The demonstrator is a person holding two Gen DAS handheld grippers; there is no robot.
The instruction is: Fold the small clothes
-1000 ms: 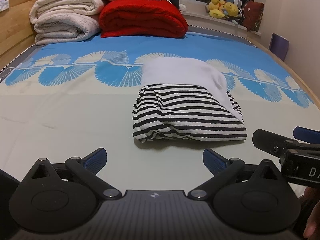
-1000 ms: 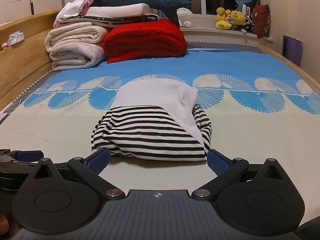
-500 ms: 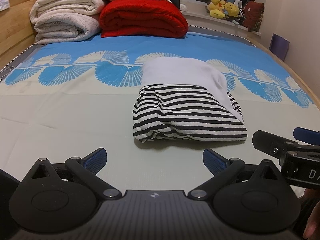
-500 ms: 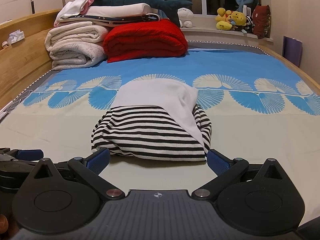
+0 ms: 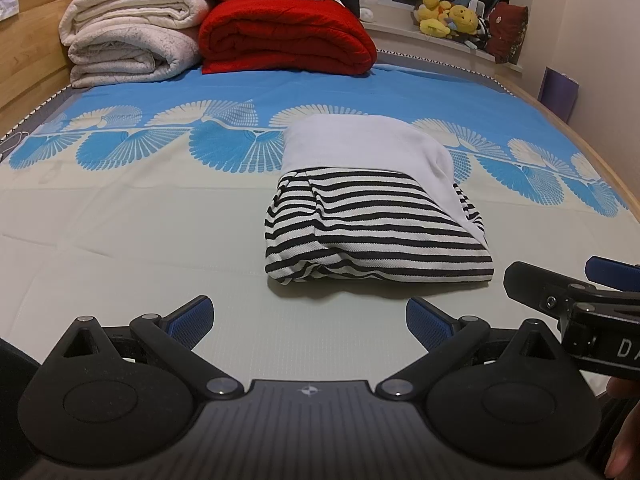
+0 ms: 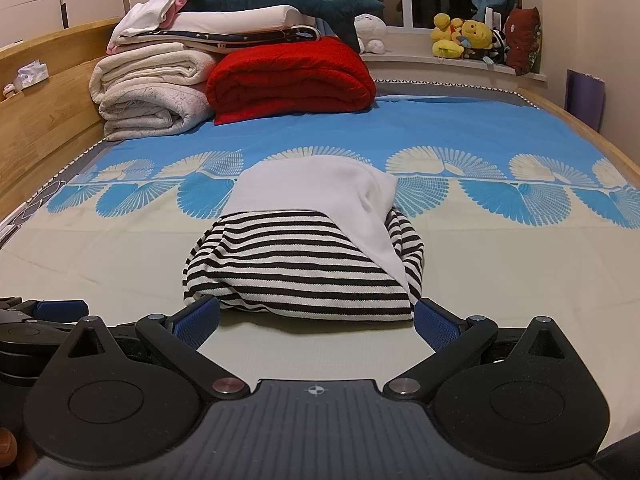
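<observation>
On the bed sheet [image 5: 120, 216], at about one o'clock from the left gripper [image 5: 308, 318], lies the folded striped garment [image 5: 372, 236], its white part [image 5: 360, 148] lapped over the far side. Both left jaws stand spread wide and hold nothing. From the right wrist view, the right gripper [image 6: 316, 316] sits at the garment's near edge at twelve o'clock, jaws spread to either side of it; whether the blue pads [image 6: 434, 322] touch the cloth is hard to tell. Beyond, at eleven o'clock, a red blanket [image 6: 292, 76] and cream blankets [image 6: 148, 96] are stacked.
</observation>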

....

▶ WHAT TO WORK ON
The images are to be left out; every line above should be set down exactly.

▶ SOLUTION FOR THIS EXERCISE
The demonstrator is a person holding two Gen DAS handheld grippers; there is no robot.
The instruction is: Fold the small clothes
-1000 ms: 
-1000 ms: 
-500 ms: 
-500 ms: 
+0 ms: 
+0 ms: 
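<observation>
On the bed sheet [image 5: 120, 216], at about one o'clock from the left gripper [image 5: 308, 318], lies the folded striped garment [image 5: 372, 236], its white part [image 5: 360, 148] lapped over the far side. Both left jaws stand spread wide and hold nothing. From the right wrist view, the right gripper [image 6: 316, 316] sits at the garment's near edge at twelve o'clock, jaws spread to either side of it; whether the blue pads [image 6: 434, 322] touch the cloth is hard to tell. Beyond, at eleven o'clock, a red blanket [image 6: 292, 76] and cream blankets [image 6: 148, 96] are stacked.
</observation>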

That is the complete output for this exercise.